All of the data should be restated exactly as it stands.

__________

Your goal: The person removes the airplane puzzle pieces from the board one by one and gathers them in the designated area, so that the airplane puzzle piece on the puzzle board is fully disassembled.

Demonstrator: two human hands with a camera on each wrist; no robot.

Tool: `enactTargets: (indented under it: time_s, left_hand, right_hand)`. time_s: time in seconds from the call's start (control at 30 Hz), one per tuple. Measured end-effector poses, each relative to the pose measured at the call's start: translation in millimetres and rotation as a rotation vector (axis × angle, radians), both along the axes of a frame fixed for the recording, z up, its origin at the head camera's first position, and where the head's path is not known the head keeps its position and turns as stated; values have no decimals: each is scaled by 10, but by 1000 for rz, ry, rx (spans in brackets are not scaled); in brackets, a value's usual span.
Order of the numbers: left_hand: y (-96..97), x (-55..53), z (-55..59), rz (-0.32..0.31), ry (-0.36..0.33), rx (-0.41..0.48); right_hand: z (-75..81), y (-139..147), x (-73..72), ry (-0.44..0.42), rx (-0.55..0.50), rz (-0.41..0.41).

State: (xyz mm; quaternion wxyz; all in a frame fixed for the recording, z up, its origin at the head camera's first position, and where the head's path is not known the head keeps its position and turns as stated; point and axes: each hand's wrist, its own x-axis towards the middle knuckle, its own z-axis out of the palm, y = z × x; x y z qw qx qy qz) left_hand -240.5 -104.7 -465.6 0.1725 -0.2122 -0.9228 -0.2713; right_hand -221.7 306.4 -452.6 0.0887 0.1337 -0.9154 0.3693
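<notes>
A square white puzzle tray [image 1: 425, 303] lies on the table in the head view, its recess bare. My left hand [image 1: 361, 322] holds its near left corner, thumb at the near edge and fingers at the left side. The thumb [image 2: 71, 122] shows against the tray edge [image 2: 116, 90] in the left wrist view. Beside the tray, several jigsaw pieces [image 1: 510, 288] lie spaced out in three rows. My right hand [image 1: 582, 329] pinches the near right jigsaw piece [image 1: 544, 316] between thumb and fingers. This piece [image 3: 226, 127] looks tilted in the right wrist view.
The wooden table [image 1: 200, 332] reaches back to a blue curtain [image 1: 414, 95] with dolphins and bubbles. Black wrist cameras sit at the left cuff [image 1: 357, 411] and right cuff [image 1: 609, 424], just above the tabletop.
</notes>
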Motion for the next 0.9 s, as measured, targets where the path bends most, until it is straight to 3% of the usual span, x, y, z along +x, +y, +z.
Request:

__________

◆ SOLUTION FOR THIS TASK
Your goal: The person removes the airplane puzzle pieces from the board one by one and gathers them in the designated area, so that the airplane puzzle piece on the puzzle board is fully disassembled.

Demonstrator: two human hands with a camera on each wrist; no robot.

Tool: `enactTargets: (indented under it: time_s, left_hand, right_hand)`. time_s: time in seconds from the call's start (control at 30 Hz), one per tuple. Measured end-effector poses, each relative to the pose measured at the call's start: translation in millimetres and rotation as a rotation vector (axis × angle, radians), both along the axes of a frame fixed for the recording, z up, its origin at the head camera's first position, and where the head's path is not known the head keeps its position and turns as stated; values have no decimals: each is scaled by 10, but by 1000 for rz, ry, rx (spans in brackets are not scaled); in brackets, a value's usual span.
Order of the numbers: left_hand: y (-96..97), x (-55..53), z (-55..59), rz (-0.32..0.31), ry (-0.36..0.33), rx (-0.41..0.48); right_hand: z (-75..81), y (-139..147), x (-73..72), ry (-0.44..0.42), rx (-0.55..0.50), rz (-0.41..0.41).

State: (xyz mm; quaternion wxyz; all in a frame fixed for the recording, z up, its origin at the head camera's first position, and where the head's path is not known the head keeps its position and turns as stated; point and axes: each hand's wrist, its own x-axis towards the middle knuckle, its own z-axis out of the palm, y = z × x; x y z qw qx qy qz) left_hand -240.5 -104.7 -465.6 0.1725 -0.2122 -0.9228 -0.2713; right_hand -221.7 306.4 -452.6 0.0887 0.1337 -0.9154 0.3693
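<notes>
A square white puzzle tray [image 1: 425, 303] lies on the table in the head view, its recess bare. My left hand [image 1: 361, 322] holds its near left corner, thumb at the near edge and fingers at the left side. The thumb [image 2: 71, 122] shows against the tray edge [image 2: 116, 90] in the left wrist view. Beside the tray, several jigsaw pieces [image 1: 510, 288] lie spaced out in three rows. My right hand [image 1: 582, 329] pinches the near right jigsaw piece [image 1: 544, 316] between thumb and fingers. This piece [image 3: 226, 127] looks tilted in the right wrist view.
The wooden table [image 1: 200, 332] reaches back to a blue curtain [image 1: 414, 95] with dolphins and bubbles. Black wrist cameras sit at the left cuff [image 1: 357, 411] and right cuff [image 1: 609, 424], just above the tabletop.
</notes>
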Motion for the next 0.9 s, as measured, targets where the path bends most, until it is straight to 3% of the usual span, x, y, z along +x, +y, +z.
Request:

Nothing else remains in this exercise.